Today, the United States Proxy Exchange (USPX) released a Model Proxy Access Proposal that can be presented to corporations for a shareowner vote under SEC Rule 14a-8 to ensure that long-term shareowners have reasonable, but not necessarily easy, means for including board nominations in the proxy materials those corporations distribute—so called “proxy access.”
The Model Proposal is designed to achieve legitimate purposes of proxy access without including anti-democratic provisions that have marred other approaches—most notably the SEC’s vacated Rule 14a-11. It provides two alternative ways parties may qualify to nominate: one is mostly suited for large shareowners, while the other is mostly suited for small shareowners. The Model Proposal imposes no hard cap on the total number of shareowner nominations, although it provides safeguards that obstruct parties from seeking a change in control through proxy access in all but the most unusual (disastrous) situations.
The Model Proposal is released with thirteen pages of accompanying discussion, explaining how to submit the Model Proposal to corporations. It describes some of the history of proxy access, dating to the 1970s. It details the legitimate goals of proxy access and explains how the Model Proposal achieves these without disenfranchising the majority of shareowners.
The USPX has developed the Model Proposal as a means of stimulating debate and experimentation with alternative approaches to proxy access. Implemented as-is, it will provide a reasonable means for most long-term shareowners to participate in nominating directors.
We encourage shareowners to submit the Model Proposal or to use it as a starting point in developing their own proposals. We hope that shareowners will also submit completely different proposals of their own design. Our discussion of issues should assist shareowners in that process.
The success of proxy access depends on experimentation to find what works. The USPX is committed to supporting such experimentation. Releasing the Model Proposal is a part of that effort.
I have raised the subject of proxy access many times on this site (now blog) over the last 16 years, especially since submitting a petition to the SEC in the summer of 2002 with Les Greenberg that helped get the ball rolling again… although we wouldn’t be anywhere without the leadership of AFSCME and many others along the way. I will have much more to say about this proposal but it is 2 a.m. as I write this after the final day of the NACD 100, a visit with “Occupy Wall Street” and a long chat with an old friend who built the first oil refinery in Afganistan and just got tenure at Queens College.
I just want to make long-winded round about point about the provision in the Model Proposal that may be used by small shareowners.

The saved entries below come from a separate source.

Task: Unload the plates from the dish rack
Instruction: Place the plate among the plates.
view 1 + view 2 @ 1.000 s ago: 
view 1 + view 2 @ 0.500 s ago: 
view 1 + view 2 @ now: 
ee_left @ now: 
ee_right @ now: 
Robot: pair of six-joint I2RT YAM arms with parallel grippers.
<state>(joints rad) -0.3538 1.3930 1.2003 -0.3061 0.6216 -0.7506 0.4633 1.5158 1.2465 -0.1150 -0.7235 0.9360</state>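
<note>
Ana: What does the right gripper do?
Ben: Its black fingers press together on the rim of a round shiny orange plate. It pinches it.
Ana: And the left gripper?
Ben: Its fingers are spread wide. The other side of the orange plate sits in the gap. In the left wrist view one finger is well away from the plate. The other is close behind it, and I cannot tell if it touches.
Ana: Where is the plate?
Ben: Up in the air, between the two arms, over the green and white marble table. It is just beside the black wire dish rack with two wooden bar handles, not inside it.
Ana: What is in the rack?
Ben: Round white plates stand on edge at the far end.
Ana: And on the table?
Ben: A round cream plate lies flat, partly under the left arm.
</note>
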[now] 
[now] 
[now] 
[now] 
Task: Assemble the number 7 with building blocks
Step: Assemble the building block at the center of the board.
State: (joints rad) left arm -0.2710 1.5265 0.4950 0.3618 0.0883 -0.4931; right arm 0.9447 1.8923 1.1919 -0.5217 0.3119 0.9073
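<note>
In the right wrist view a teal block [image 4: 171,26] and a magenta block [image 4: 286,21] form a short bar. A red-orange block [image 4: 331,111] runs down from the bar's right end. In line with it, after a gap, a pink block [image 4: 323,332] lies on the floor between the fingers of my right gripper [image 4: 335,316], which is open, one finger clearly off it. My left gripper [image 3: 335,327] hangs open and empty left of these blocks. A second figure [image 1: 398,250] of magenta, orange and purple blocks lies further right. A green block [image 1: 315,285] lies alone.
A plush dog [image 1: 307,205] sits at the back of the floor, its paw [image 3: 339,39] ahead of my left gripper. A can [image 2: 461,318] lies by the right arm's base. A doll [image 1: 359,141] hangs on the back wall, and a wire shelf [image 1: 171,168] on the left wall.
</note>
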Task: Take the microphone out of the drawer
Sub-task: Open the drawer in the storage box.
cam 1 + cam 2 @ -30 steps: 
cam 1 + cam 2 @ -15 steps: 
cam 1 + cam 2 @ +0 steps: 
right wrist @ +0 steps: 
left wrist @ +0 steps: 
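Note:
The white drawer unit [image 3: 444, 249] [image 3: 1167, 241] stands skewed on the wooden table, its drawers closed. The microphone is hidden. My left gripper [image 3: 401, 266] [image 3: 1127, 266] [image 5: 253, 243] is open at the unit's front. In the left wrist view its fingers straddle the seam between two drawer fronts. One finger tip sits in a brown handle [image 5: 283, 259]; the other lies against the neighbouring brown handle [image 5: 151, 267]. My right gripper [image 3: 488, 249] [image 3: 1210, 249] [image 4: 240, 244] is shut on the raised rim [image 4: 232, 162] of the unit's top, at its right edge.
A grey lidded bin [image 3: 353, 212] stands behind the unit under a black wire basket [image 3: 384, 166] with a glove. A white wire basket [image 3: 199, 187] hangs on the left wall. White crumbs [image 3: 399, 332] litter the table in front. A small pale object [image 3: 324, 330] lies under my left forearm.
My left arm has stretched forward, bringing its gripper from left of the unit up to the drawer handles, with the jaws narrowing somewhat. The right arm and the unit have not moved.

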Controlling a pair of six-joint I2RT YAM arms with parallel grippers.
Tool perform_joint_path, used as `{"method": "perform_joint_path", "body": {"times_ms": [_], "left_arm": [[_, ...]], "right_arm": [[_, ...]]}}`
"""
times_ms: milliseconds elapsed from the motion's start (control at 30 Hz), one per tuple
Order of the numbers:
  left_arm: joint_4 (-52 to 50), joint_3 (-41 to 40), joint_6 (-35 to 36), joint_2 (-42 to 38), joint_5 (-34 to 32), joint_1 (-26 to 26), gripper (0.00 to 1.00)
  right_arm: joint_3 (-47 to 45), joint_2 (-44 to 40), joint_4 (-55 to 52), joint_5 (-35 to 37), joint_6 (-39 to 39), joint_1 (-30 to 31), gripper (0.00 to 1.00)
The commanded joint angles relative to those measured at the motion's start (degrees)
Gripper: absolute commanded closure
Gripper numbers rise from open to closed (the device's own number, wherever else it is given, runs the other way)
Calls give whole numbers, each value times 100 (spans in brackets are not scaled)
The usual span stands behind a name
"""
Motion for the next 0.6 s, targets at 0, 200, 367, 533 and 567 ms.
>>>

I have been getting some flack from my institutional investor friends about the idea that small shareowners, even a group of 100 as required in the model, could have sufficient wisdom to nominate good candidates yet these same people will nod in agreement when Subha Barry, a Senior Vice President at Freddie Mac, asserts that diversity is key. Time and time again, she told us at the NACD 100, a diverse group with less talent and lower skill levels will come up with better solutions than more talented but homogeneous groups.
There have been hundreds of scientific experiments demonstrating the dangers of groupthink, the positive impact of bringing different points of view to problems and of more participatory decision-making, yet mid-level managers often view diversity as “a distraction.” Institutional investors should avoid that mistake.
Working with a relatively small group of USPX members to develop the Model Proposal has been no easy task but the product is better than any one of us would have created alone. We consulted with many experts in the field but the result is mostly our creation after an investment of no money but a considerable amount of time and effort.
If the proposal is successful and we actually begin to make nominations I suspect far more time and effort will go into choosing candidates. Yes, we are small shareowners. In any one company, one member might have $2,000 worth of stock (that may have been worth $5,000 last year) while another has $100,000 invested in the same company. However, critics should keep in mind it is our personal investment. We aren’t using other people’s money.
People may be surprised how much effort individuals are willing to put in when trying to protect their own investment. There will be much more to come as we announce targets and try to persuade other investors to vote for our proposal. In the meantime, I hope you will read our Model Proxy Access Proposal and the accompanying discussion, give it your full consideration and provide us with feedback.